WHAT YOU ARE ASKED TO DO: Identify all lines below that hold "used" and collect them.

SUPPLIED DATA:

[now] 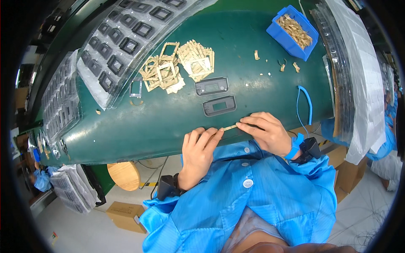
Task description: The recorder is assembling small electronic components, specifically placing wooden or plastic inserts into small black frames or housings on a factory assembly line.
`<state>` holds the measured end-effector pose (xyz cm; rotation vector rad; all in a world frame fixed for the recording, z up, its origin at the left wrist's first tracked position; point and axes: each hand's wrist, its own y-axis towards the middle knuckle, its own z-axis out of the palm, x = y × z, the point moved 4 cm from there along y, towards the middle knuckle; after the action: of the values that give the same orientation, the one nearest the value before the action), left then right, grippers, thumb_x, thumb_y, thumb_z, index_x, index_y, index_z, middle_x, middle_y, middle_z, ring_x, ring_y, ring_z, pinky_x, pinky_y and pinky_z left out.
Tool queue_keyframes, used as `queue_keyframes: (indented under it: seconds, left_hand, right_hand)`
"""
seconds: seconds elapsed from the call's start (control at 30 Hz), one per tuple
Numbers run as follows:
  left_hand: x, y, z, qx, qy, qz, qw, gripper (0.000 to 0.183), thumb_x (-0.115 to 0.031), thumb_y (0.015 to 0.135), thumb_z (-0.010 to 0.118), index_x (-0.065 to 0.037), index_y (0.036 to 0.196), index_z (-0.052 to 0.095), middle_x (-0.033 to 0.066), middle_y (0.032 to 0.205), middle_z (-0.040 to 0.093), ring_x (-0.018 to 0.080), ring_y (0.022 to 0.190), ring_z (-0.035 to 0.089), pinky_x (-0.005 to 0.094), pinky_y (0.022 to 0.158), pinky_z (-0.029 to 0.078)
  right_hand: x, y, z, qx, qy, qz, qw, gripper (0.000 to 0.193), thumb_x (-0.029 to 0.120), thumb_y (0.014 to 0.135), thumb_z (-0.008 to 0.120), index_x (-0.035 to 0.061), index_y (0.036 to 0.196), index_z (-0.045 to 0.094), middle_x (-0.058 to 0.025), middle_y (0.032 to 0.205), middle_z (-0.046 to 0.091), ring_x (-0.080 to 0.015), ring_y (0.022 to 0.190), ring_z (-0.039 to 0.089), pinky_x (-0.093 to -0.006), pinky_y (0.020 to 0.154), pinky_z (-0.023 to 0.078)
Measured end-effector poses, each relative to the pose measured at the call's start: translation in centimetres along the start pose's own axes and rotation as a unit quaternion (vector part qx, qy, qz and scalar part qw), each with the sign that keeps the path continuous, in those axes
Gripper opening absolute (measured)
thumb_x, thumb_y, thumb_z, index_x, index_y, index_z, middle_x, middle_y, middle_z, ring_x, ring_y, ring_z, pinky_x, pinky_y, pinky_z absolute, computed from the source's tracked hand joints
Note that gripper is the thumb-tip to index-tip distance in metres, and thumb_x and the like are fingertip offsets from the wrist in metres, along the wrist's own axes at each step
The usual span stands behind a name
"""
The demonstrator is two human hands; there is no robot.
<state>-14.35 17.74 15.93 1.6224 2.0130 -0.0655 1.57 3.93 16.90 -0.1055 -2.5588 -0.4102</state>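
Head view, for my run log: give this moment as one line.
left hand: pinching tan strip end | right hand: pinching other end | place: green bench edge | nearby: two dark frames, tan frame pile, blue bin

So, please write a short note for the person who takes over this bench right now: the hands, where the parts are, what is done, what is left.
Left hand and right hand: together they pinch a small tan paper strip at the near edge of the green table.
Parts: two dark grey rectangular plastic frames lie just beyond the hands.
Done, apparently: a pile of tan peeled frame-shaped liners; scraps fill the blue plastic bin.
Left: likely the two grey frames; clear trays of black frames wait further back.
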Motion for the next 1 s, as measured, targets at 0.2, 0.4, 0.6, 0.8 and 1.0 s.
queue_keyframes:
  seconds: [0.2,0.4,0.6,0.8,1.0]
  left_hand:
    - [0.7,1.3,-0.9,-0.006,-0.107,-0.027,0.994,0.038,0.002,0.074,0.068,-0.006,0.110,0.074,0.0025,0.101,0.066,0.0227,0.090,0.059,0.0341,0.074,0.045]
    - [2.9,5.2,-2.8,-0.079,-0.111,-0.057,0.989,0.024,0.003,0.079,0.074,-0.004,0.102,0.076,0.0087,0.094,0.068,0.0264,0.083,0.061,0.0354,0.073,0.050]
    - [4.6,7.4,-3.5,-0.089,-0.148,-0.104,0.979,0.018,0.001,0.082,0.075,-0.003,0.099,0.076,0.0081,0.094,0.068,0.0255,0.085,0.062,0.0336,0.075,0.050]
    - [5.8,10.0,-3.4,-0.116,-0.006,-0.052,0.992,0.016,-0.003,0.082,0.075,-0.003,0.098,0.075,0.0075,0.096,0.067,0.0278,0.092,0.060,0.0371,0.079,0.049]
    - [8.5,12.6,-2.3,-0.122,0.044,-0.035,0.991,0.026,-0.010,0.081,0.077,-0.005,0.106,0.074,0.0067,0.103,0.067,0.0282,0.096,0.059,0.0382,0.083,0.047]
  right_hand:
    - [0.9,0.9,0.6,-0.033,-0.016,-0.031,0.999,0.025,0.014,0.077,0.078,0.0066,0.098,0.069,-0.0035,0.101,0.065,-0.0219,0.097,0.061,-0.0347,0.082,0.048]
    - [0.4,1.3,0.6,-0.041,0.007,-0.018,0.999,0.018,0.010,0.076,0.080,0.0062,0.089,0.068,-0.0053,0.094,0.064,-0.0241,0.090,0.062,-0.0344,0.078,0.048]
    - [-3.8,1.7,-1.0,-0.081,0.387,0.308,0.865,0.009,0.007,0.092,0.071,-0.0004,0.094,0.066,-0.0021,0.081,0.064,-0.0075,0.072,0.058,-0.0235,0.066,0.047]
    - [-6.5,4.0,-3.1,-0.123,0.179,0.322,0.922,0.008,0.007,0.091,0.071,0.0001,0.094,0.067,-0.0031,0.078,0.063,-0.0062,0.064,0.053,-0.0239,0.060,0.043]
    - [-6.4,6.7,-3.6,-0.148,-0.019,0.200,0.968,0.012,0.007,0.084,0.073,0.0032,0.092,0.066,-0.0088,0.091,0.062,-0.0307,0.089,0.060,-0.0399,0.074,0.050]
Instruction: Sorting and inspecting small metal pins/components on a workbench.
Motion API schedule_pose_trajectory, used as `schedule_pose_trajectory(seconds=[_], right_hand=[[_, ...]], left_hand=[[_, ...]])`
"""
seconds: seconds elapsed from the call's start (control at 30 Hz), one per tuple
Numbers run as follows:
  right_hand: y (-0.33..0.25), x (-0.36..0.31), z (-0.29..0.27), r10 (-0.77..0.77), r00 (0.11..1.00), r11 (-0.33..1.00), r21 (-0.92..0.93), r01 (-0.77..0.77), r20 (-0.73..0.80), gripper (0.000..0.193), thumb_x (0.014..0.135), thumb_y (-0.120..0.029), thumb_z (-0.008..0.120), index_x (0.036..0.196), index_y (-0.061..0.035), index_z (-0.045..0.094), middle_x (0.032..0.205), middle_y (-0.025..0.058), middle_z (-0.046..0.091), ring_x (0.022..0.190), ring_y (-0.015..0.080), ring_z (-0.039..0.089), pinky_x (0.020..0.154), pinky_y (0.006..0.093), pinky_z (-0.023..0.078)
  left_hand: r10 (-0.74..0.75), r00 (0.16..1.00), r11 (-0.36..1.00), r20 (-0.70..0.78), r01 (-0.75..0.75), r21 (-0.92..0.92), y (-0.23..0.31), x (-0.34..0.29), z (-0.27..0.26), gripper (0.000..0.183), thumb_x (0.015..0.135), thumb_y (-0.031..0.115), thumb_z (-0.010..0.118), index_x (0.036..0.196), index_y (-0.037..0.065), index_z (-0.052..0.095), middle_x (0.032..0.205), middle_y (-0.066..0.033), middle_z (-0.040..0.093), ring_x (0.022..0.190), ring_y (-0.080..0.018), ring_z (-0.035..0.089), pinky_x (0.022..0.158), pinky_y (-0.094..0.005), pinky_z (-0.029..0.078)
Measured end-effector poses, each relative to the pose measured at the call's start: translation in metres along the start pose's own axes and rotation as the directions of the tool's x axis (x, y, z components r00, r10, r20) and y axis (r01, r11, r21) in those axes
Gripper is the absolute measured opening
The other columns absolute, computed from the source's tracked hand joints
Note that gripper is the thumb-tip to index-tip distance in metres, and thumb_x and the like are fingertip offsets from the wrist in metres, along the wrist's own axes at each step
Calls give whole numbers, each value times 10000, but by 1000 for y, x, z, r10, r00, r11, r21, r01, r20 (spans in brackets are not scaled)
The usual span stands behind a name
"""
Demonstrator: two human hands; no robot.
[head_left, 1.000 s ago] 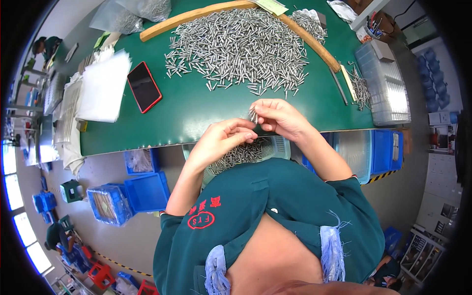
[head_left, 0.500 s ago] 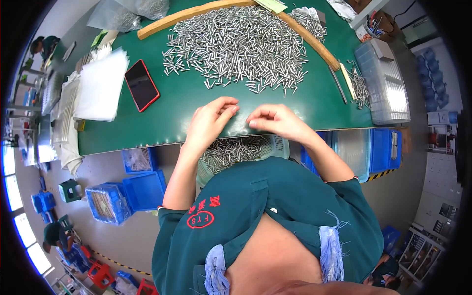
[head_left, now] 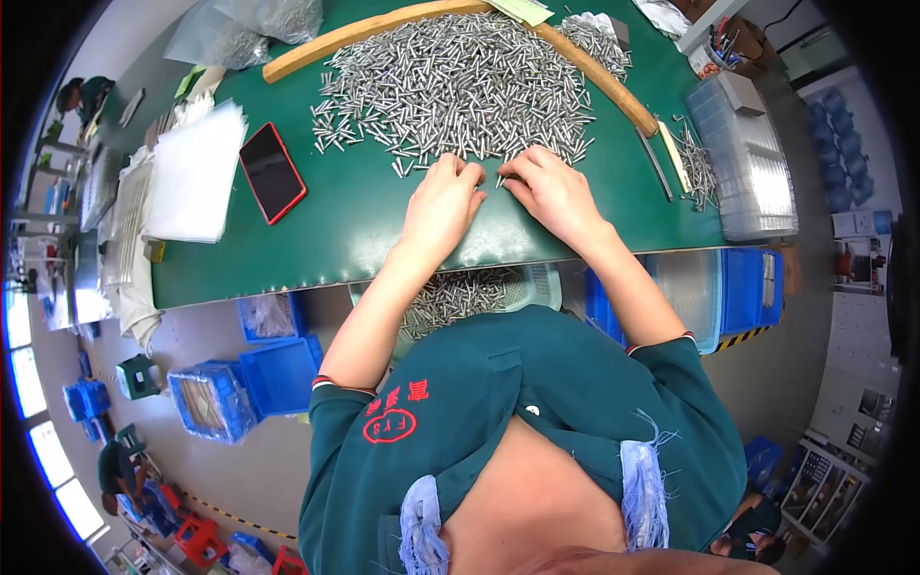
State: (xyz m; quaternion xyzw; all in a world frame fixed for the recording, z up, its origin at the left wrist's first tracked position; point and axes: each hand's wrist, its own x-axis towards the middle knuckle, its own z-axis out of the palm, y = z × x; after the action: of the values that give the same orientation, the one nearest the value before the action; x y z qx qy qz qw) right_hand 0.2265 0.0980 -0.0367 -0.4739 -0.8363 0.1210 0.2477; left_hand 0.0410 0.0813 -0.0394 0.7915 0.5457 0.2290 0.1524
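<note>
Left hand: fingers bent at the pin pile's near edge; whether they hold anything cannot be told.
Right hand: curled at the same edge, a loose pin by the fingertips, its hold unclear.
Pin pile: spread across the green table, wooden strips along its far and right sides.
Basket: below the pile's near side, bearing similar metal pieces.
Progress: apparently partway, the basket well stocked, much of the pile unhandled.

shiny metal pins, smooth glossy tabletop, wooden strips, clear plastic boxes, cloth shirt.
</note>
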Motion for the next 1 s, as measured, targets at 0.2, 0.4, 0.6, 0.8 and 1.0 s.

EXERCISE RESULT:
Tool queue_keyframes, used as `queue_keyframes: (indented under it: seconds, left_hand, right_hand)`
Motion API schedule_pose_trajectory, used as `schedule_pose_trajectory(seconds=[_], right_hand=[[_, ...]], left_hand=[[_, ...]])`

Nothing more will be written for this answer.